Start of Records provided

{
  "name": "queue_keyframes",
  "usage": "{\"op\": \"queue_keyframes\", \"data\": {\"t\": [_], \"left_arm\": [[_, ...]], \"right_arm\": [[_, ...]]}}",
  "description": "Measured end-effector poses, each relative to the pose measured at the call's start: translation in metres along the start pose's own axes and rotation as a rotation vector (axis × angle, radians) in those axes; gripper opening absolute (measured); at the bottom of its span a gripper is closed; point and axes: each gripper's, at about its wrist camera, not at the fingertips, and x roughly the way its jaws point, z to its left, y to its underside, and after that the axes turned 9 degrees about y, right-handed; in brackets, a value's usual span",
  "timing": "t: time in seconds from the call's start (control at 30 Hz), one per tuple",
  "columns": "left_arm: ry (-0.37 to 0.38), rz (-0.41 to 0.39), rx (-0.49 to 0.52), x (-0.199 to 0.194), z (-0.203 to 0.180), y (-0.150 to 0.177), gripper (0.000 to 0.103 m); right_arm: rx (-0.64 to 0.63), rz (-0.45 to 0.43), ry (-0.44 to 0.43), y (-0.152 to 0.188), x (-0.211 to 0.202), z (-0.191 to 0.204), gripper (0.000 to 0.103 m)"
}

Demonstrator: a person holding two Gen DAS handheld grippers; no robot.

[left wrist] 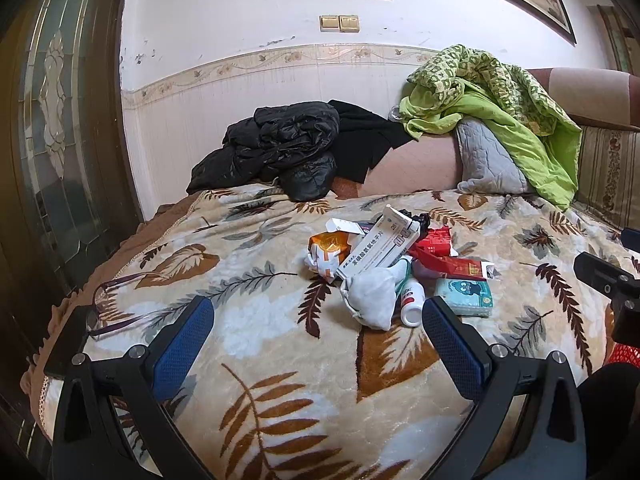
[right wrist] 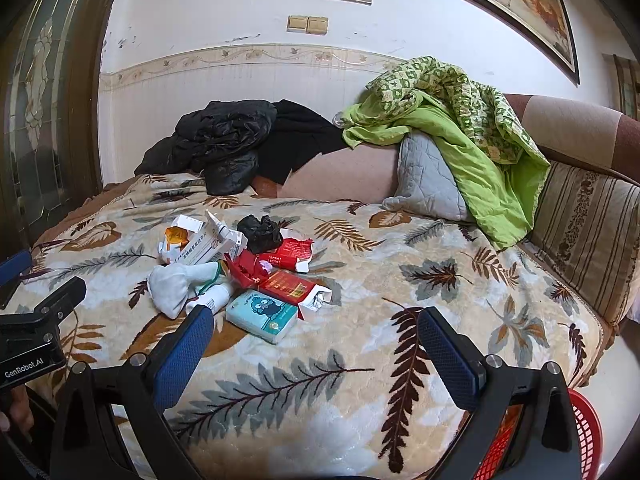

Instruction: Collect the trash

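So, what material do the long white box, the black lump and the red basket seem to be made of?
Long white box: probably thin cardboard, matte, with printed text and creased open flaps. Black lump: likely thin plastic film, perhaps a bag; it is crumpled and glossy. Red basket: seemingly rigid plastic, given its shiny open lattice wall.

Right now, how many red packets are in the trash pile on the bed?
2: one torn red packet behind the pile beside the black bag, one red packet just behind the blue tissue pack. Others may be hidden.

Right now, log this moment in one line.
left tongs open, empty | right tongs open, empty | trash pile untouched on blanket | red basket near right
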Motion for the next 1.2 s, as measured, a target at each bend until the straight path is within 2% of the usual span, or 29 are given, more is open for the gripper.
{"op": "queue_keyframes", "data": {"t": [1.07,1.2], "left_arm": [[0.013,0.015,-0.023,0.005,0.012,0.001,0.103],[0.059,0.06,-0.128,0.017,0.018,0.006,0.103]], "right_arm": [[0.009,0.02,-0.01,0.002,0.002,0.0,0.103],[0.026,0.057,-0.042,0.003,0.009,-0.003,0.103]]}}
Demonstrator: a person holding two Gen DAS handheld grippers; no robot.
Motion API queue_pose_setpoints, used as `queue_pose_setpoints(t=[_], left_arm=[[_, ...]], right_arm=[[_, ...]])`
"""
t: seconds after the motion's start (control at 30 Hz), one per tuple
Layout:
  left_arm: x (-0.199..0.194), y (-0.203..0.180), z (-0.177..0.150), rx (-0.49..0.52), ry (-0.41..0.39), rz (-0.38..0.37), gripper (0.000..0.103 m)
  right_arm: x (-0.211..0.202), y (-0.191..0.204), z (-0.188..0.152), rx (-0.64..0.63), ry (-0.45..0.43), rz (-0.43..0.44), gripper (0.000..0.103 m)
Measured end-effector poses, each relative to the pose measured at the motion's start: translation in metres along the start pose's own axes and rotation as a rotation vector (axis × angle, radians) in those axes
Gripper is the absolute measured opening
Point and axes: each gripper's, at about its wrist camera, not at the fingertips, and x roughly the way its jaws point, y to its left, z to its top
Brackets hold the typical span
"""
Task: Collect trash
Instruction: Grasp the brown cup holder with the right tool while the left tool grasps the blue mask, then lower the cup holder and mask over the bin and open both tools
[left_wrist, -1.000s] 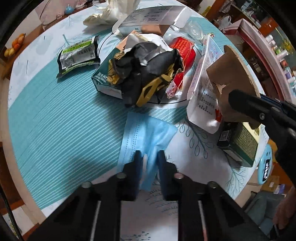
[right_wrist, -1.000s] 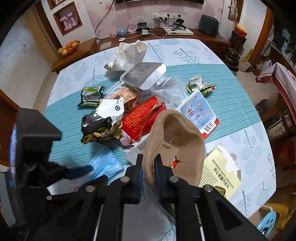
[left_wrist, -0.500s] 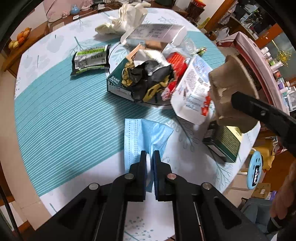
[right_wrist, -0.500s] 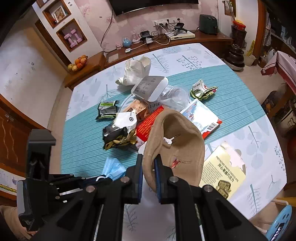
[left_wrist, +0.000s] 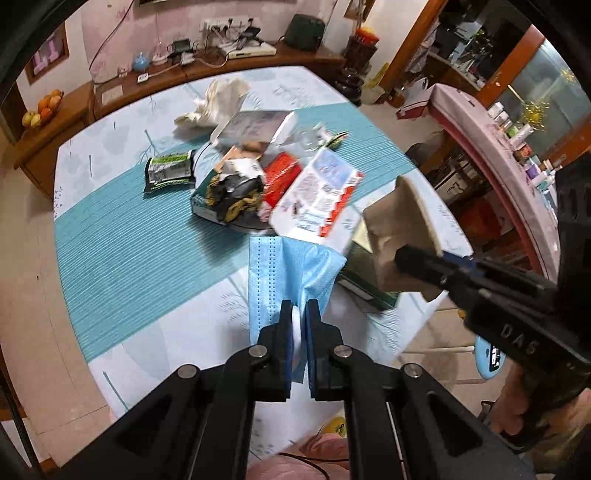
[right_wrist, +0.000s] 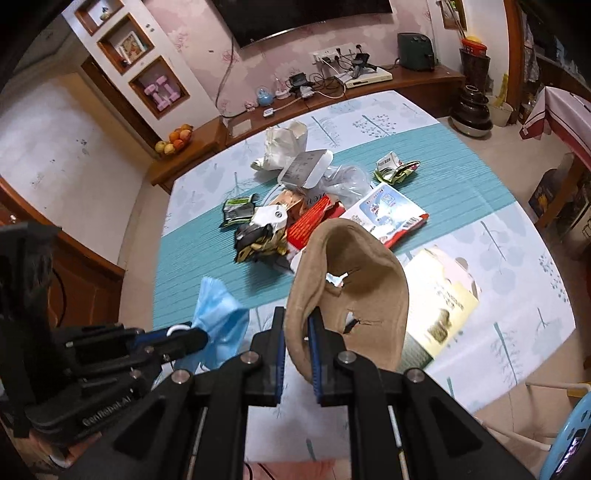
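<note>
Both pieces have come up off the table (left_wrist: 122, 236): our left gripper (left_wrist: 298, 314) clamps the blue face mask (left_wrist: 284, 273), right gripper (right_wrist: 296, 325) pinches the torn brown pulp tray (right_wrist: 369, 280). Ready for binning; pile remains.

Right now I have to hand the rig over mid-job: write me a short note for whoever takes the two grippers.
Left gripper: shut on the blue face mask, held clear of the table.
Right gripper: shut on the rim of the brown torn paper cup, also off the table.
Done: those two pieces are picked up. No bin is in view, so neither is dropped off.
Left on the table: the central wrapper pile, the green snack packet, the white crumpled bag, the red and white pouch, the yellow chocolate box, and a small crumpled green wrapper.
</note>
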Motion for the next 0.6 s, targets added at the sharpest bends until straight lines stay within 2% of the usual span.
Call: queue_pose_setpoints(t=[0.1,0.27,0.47,0.6], left_arm=[[-0.018,-0.020,-0.015,-0.004,-0.035,0.021,0.004],[-0.039,-0.060,-0.050,-0.066,-0.094,0.054,0.004],[-0.041,-0.121,-0.098,-0.049,-0.166,0.130,0.004],[-0.031,-0.153,-0.128,-0.038,-0.171,0.166,0.004]], right_arm=[[-0.022,-0.004,-0.015,-0.017,-0.030,0.028,0.011],[-0.053,-0.018,-0.044,-0.060,-0.043,0.090,0.011],[-0.089,-0.051,-0.091,-0.109,-0.044,0.132,0.011],[-0.101,-0.076,-0.122,-0.105,-0.028,0.159,0.011]])
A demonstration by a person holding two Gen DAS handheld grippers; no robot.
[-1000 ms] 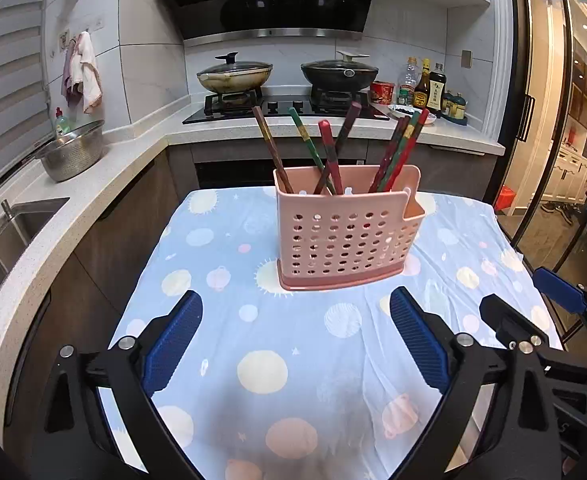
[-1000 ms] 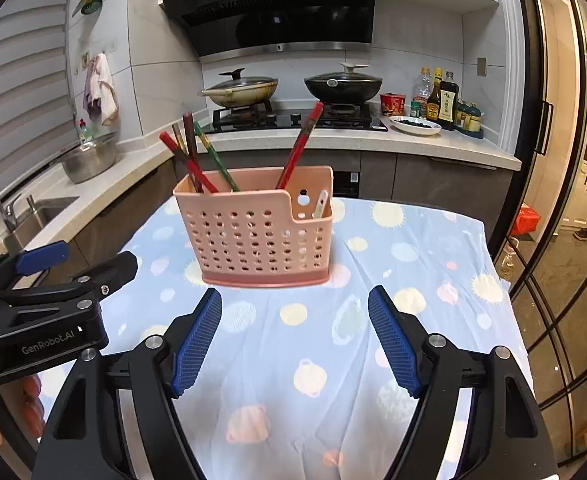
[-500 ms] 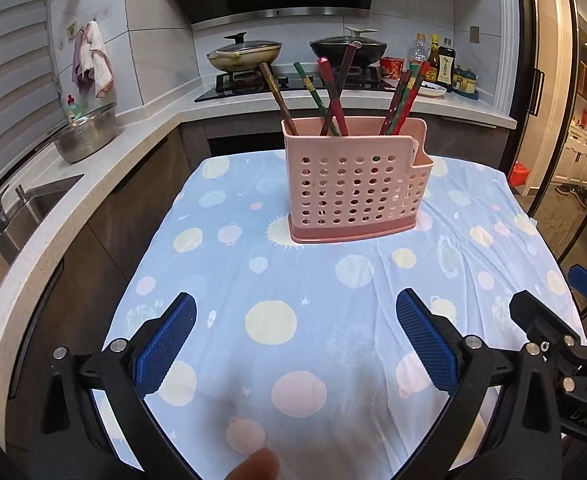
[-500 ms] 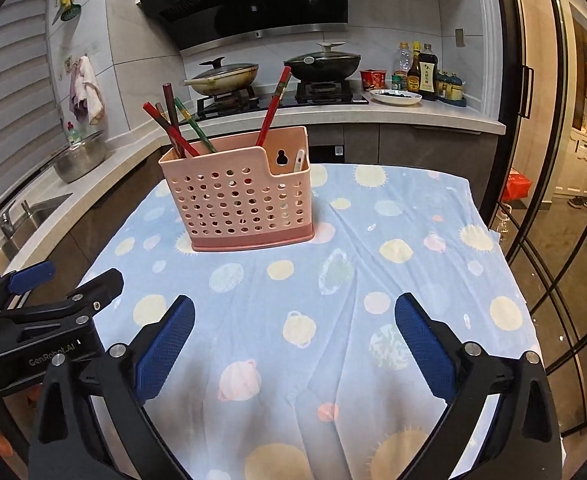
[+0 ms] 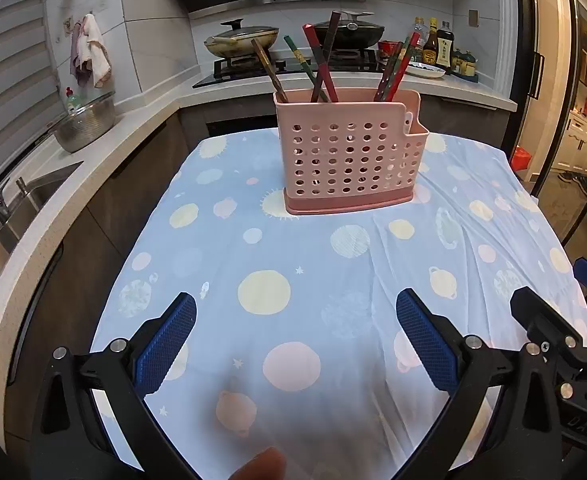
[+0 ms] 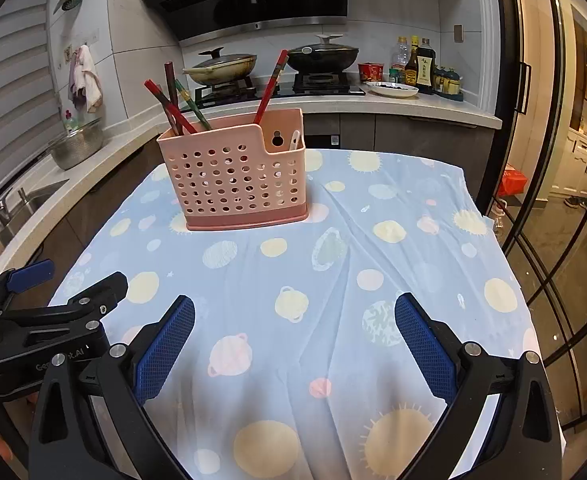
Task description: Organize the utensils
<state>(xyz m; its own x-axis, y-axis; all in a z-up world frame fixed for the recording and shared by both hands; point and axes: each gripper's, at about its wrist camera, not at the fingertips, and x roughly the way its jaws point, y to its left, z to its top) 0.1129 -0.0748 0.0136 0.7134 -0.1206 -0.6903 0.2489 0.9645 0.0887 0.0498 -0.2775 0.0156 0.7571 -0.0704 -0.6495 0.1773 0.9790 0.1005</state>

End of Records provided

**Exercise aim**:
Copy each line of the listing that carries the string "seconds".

**Exercise output**:
  "timing": "t: time in seconds from the call's start (control at 30 Hz), one per tuple",
t: seconds after the motion's start (control at 30 Hz), one per tuple

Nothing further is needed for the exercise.